=== WORK TASK ===
Output the whole listing exactly, with no pictures.

=== DATASET EXCERPT ===
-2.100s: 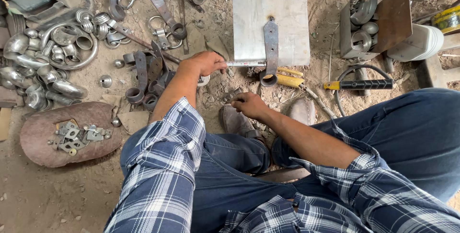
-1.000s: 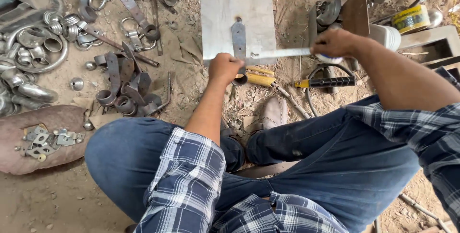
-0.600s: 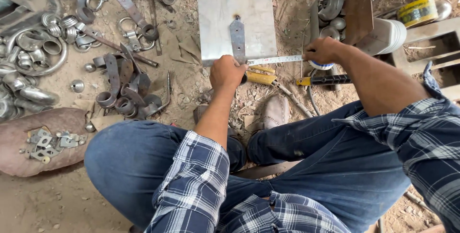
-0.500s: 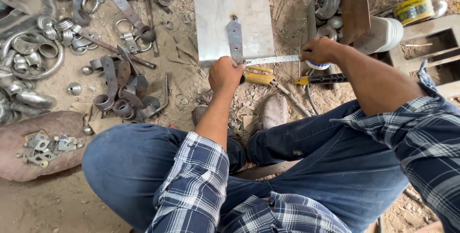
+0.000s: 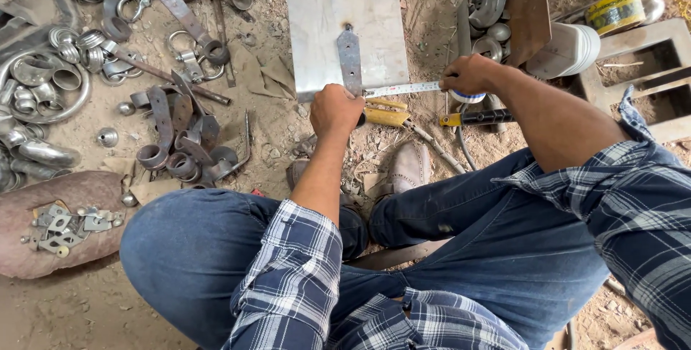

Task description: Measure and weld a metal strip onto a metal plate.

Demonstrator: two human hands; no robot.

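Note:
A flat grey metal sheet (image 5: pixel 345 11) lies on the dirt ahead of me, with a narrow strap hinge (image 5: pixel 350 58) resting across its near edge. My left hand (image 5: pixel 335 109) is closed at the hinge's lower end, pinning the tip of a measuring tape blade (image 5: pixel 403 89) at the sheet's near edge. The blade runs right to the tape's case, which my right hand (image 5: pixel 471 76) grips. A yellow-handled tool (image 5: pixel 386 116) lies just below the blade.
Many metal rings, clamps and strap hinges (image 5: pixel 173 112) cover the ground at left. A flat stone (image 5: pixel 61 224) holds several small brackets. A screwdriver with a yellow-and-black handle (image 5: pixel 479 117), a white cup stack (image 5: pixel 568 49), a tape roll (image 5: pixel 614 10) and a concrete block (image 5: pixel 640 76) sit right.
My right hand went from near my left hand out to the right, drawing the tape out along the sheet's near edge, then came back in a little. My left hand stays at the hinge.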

=== SOLVED PROBLEM ===
-2.100s: 
-1.000s: 
-0.600s: 
-0.500s: 
+0.000s: 

Task description: Measure and weld a metal strip onto a metal plate.

Demonstrator: two human hands; no robot.

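Note:
A flat grey metal sheet (image 5: pixel 345 11) lies on the dirt ahead of me, with a narrow strap hinge (image 5: pixel 350 58) resting across its near edge. My left hand (image 5: pixel 335 109) is closed at the hinge's lower end, pinning the tip of a measuring tape blade (image 5: pixel 403 89) at the sheet's near edge. The blade runs right to the tape's case, which my right hand (image 5: pixel 471 76) grips. A yellow-handled tool (image 5: pixel 386 116) lies just below the blade.
Many metal rings, clamps and strap hinges (image 5: pixel 173 112) cover the ground at left. A flat stone (image 5: pixel 61 224) holds several small brackets. A screwdriver with a yellow-and-black handle (image 5: pixel 479 117), a white cup stack (image 5: pixel 568 49), a tape roll (image 5: pixel 614 10) and a concrete block (image 5: pixel 640 76) sit right.
My right hand went from near my left hand out to the right, drawing the tape out along the sheet's near edge, then came back in a little. My left hand stays at the hinge.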

The response is now finished.